First, we import the necessary packages using the below code −

from caffe2.proto import caffe2_pb2
from caffe2.python import core, workspace, models
import numpy as np
import skimage.io
import skimage.transform
from matplotlib import pyplot
import os
import urllib.request as urllib2
import operator

Next, we set up a few variables −

INPUT_IMAGE_SIZE = 227
mean = 128

The pictures used for training will obviously be of varied sizes. All these pictues must be converted into a fixed size for accurate training. Likewise, the test pictures and the picture which you want to predict in the production environment must also be converted to the size, the same as the one used during training. Thus, we create a variable above called INPUT_IMAGE_SIZE having value 227. Hence, we will convert all our pictures to the size 227x227 before using it in our classifier.
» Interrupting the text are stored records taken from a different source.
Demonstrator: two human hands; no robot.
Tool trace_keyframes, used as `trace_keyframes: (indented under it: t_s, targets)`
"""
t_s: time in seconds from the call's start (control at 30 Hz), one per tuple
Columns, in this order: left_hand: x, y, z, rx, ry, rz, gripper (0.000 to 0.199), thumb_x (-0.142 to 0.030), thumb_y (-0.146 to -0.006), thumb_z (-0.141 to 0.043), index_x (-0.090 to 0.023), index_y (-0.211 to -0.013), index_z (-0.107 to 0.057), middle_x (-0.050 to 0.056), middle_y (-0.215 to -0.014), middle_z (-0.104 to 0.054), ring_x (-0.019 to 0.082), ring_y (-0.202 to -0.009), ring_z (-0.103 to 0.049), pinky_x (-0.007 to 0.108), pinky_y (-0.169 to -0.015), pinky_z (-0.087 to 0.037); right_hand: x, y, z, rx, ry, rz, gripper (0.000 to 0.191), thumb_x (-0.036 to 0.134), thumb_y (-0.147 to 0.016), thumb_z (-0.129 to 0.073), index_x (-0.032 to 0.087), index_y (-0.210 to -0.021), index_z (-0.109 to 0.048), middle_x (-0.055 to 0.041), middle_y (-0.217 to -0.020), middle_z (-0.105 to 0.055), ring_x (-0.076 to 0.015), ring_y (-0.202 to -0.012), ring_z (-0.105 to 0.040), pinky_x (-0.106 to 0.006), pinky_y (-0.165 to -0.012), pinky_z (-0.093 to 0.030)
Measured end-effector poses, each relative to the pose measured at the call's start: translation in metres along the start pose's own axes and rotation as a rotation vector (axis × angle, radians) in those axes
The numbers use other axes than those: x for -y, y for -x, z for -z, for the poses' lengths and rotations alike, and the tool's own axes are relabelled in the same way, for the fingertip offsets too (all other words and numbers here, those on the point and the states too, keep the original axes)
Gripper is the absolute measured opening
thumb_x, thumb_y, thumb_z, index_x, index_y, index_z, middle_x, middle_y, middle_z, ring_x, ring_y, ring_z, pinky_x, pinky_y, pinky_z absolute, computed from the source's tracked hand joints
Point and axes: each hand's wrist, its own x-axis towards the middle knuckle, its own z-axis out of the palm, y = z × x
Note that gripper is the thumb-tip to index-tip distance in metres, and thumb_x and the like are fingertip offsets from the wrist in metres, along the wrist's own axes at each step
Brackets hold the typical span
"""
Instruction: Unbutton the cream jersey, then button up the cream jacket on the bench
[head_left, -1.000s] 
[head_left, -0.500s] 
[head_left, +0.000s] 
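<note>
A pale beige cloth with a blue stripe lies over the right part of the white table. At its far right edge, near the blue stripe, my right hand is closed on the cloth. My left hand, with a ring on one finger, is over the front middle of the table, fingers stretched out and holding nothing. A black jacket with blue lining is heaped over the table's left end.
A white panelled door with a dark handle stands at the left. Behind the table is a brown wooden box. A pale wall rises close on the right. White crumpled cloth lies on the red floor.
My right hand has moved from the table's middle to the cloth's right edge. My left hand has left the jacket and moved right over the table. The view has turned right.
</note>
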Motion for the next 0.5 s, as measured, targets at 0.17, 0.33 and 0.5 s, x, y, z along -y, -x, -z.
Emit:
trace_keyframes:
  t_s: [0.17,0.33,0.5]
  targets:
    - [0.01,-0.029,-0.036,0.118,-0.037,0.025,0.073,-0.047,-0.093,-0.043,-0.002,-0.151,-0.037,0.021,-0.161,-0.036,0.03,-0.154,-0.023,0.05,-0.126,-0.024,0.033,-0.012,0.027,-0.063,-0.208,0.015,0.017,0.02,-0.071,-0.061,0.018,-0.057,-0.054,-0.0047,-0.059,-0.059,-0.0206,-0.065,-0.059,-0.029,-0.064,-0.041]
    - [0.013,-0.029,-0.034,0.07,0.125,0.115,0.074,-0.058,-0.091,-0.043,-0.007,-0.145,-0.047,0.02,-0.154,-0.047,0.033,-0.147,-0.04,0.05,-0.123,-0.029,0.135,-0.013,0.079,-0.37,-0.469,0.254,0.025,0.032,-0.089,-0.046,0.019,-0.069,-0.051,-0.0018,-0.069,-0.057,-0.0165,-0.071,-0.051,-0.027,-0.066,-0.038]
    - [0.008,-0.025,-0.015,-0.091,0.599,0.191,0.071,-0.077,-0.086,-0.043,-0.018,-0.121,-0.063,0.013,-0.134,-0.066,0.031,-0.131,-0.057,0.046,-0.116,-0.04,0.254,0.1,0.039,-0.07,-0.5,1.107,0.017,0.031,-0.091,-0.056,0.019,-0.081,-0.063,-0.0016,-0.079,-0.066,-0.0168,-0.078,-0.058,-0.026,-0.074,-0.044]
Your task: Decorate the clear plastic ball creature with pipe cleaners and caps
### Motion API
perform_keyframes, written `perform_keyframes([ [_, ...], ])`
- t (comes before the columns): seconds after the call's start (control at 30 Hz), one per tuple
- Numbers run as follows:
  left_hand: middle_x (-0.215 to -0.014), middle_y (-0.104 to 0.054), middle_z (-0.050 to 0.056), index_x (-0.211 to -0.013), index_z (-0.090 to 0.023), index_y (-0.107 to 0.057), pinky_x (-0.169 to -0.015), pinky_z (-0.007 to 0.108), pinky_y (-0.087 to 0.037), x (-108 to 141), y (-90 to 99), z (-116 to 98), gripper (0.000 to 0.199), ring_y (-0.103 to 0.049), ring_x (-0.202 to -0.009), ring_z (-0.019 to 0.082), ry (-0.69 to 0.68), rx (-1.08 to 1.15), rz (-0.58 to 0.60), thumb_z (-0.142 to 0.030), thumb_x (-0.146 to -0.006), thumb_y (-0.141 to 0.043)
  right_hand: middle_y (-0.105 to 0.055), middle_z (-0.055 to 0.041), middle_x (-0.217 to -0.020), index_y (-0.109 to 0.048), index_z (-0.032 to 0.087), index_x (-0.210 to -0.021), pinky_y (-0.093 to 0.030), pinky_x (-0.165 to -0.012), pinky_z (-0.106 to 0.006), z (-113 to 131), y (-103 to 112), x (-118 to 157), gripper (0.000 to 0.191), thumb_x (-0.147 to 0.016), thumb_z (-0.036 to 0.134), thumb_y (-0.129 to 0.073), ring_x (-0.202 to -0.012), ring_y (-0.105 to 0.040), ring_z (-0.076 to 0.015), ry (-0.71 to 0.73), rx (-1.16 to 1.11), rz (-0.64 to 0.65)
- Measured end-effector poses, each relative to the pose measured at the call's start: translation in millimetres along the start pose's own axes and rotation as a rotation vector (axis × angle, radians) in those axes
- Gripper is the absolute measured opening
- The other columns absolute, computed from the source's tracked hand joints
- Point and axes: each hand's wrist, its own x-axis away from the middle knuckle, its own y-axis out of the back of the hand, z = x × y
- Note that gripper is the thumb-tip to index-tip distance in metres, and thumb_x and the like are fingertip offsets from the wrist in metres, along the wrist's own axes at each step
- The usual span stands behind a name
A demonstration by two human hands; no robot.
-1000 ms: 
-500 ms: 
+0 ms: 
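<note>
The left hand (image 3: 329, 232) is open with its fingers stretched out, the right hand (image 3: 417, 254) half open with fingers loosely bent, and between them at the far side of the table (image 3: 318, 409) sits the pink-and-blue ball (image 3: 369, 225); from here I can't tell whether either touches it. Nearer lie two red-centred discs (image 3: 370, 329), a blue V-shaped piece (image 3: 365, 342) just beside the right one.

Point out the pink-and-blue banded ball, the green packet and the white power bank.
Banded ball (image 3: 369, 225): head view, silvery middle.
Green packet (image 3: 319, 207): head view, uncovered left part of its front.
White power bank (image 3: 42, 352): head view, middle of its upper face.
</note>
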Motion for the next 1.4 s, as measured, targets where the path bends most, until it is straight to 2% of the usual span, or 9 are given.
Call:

We also declare a variable called mean having value 128, which is utilised later for improving the classification results.

 

Next, we will develop two functions for processing the picture.

Image Processing

The image processing consists of two steps. First one is to resize the picture, and the second one is to centrally crop the picture. For these two steps, we will write two functions for resizing and cropping.

Image Resizing

First, we will write a function for resizing the picture. As said earlier, we will resize the picture to 227x227. So let us define the function resize as follows −

def resize(img, input_height, input_width):

We obtain the aspect ratio of the picture by dividing the width by the height.

original_aspect = img.shape[1]/float(img.shape[0])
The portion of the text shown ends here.